I recalled her face vividly. So beautiful, so elegant and fashionable. I had wanted to hate her on principle for stealing Athos away from me, but she had been so glamorous and worldly that I had fallen under her enchantment as readily as Athos had. Only Thomas had not taken to Anne, wary of her even to his last day, and I wish I had heeded him when he warned me of her. Poor, sweet Thomas. Regret crushed my windpipe and refused to allow me air for several long moments as I thought of my dear brother.

What I would not give to go back to such days. Before I, the spoiled little lady, knew anything of grief and hardship, who had never once dirtied her hands for the sake of toil or had to become the caregiver and provider for her elder brother in his place when he no longer functioned as a human being. Such blissful ignorance. Such peace and happiness. Now they were gone. Ashes in the wind like the remains of my home. Needing a moment to rest, I leaned against a tree. A drizzle had started again which clung to me, gradually seeping through my blanket and clothing. I would catch my death if I stayed out here. I had to think about returning, or at least staying somewhere warm for another night.

There were no more happy memories here. Perhaps I should not have come back, now I cannot even fool myself into a blissful dream when the evidence lay before me. I started to shiver, cold seeping into my bones. Not good. I had no choice now, I would have to go the village and stay at the inn for a little while. A fire and some hot broth would fix me up for the journey back to Paris, so long as the rain let itself up. I would not hold my breath, though. Luck was never a friend of mine.

All the same I mounted the horse once I had returned, using the fence to push myself up onto its back before guiding it around. At least I was a fair rider and bareback was no issue for my capability. I could only imagine the screams my former nanny and governesses would have made were they to see me now, drenched through, skirts lifted above the ankles and riding astride without a saddle. They would have fainted from the shock. This amusement was enough to cheer me through the ride to the village, where I was able to pay for a meal with the few coins I had on my person.

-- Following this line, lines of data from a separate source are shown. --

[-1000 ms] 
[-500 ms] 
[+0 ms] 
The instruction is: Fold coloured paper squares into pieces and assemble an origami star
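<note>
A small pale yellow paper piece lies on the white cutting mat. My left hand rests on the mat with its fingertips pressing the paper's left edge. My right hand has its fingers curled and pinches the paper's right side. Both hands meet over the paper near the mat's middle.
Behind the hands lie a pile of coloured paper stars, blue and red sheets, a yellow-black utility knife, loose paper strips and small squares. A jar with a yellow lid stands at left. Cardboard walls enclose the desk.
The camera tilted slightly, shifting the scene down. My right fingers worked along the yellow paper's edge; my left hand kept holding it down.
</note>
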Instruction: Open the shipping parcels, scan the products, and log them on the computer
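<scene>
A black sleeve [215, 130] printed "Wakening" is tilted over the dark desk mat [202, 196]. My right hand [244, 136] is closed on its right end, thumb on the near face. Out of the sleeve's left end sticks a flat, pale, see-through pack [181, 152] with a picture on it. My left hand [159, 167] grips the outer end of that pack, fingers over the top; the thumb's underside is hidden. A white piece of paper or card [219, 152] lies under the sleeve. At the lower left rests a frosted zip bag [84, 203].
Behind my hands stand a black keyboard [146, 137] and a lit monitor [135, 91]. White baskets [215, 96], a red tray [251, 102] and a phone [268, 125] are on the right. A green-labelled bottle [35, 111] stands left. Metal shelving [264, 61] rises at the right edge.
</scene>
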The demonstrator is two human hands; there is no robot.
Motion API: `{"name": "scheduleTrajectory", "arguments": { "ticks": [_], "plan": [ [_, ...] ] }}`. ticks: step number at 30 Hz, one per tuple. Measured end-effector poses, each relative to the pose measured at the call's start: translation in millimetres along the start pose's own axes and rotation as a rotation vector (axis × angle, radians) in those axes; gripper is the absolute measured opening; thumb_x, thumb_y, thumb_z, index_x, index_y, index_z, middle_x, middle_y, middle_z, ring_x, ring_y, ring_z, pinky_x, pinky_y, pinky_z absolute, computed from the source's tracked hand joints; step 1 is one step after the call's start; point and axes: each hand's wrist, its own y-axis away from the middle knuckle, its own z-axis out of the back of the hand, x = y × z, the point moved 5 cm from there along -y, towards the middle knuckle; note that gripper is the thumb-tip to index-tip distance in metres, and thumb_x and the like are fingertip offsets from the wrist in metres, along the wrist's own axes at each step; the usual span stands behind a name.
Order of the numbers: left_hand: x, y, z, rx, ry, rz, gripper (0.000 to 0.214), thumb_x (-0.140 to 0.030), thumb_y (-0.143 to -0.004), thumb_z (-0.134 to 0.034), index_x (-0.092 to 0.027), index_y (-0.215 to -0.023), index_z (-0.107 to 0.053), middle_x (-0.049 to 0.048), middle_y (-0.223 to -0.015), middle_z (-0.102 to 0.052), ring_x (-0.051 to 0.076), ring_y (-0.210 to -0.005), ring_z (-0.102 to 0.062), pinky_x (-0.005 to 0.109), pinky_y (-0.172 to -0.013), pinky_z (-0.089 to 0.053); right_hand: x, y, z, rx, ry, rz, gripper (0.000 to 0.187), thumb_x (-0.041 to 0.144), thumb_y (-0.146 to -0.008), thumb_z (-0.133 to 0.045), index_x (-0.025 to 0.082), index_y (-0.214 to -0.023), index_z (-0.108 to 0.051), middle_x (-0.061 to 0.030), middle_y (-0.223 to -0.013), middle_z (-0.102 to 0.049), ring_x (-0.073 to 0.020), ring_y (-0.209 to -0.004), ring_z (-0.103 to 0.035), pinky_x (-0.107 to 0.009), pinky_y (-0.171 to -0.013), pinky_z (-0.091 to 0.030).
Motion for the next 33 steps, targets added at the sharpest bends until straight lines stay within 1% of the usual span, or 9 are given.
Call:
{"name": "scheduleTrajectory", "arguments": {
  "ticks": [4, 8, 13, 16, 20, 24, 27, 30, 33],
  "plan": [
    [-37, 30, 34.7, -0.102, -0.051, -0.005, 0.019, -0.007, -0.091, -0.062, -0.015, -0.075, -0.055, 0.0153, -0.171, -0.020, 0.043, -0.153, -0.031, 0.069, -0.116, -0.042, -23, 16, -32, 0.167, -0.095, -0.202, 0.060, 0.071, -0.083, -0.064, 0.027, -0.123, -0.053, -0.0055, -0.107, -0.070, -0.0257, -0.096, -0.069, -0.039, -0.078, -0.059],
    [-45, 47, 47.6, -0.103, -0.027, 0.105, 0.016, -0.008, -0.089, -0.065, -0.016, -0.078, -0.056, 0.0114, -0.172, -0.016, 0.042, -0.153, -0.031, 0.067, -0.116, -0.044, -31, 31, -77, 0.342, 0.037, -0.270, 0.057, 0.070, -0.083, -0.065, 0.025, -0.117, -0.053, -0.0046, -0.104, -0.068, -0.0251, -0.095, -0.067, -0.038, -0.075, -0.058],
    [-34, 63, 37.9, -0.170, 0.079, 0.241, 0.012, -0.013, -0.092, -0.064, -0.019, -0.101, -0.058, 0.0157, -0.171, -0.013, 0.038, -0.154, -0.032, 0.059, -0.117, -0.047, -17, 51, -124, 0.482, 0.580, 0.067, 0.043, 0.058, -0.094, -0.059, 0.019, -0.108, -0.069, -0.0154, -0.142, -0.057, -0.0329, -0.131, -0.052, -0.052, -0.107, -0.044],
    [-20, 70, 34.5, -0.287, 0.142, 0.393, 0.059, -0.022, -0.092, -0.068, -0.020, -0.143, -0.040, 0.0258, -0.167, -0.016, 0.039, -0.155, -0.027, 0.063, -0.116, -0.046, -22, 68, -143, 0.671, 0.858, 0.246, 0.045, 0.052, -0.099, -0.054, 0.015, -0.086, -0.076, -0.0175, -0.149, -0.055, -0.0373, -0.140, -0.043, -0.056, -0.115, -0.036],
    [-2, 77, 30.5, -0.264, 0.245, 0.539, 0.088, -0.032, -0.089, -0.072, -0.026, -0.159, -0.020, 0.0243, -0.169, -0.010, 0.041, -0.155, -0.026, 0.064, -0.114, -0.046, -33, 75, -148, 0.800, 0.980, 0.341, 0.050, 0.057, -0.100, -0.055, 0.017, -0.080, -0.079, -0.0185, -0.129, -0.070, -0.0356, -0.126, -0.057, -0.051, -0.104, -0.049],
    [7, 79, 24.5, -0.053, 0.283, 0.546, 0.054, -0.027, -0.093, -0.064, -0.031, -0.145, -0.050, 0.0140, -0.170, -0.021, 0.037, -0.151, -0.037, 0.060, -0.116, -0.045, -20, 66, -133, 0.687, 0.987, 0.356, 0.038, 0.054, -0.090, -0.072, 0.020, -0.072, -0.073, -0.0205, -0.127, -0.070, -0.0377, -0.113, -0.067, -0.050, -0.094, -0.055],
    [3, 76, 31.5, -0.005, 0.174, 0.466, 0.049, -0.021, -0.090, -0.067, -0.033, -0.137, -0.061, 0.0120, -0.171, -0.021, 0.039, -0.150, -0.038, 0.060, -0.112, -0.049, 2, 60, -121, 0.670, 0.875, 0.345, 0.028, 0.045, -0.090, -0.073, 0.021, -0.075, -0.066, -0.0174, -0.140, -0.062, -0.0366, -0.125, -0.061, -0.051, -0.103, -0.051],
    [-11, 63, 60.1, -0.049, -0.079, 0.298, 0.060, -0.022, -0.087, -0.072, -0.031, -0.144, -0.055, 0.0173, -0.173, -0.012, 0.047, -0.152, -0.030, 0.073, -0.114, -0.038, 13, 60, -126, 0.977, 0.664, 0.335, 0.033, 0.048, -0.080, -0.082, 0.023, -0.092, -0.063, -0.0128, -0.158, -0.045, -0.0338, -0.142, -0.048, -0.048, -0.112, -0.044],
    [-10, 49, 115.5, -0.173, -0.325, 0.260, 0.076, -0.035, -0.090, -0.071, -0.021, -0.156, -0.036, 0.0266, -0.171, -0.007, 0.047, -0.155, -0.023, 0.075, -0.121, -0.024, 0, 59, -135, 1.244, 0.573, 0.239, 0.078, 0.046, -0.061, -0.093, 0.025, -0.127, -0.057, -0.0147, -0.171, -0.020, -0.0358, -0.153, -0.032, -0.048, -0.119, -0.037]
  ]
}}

No one asked questions, but I could feel them looking at me curiously and some began to whisper. I ignored them, merely dried myself by the fire and ate every last helping of my food until I was running my finger around the bowl and licking it clean. This seemed to dispel some of the whispering. Perhaps the villagers reasoned that no lady of the great house on the hill would ever display such terrible table manners. They would be right. However, that lady was as good as dead now. She died the day Thomas did, the way Athos died when his wife was hung for his murder.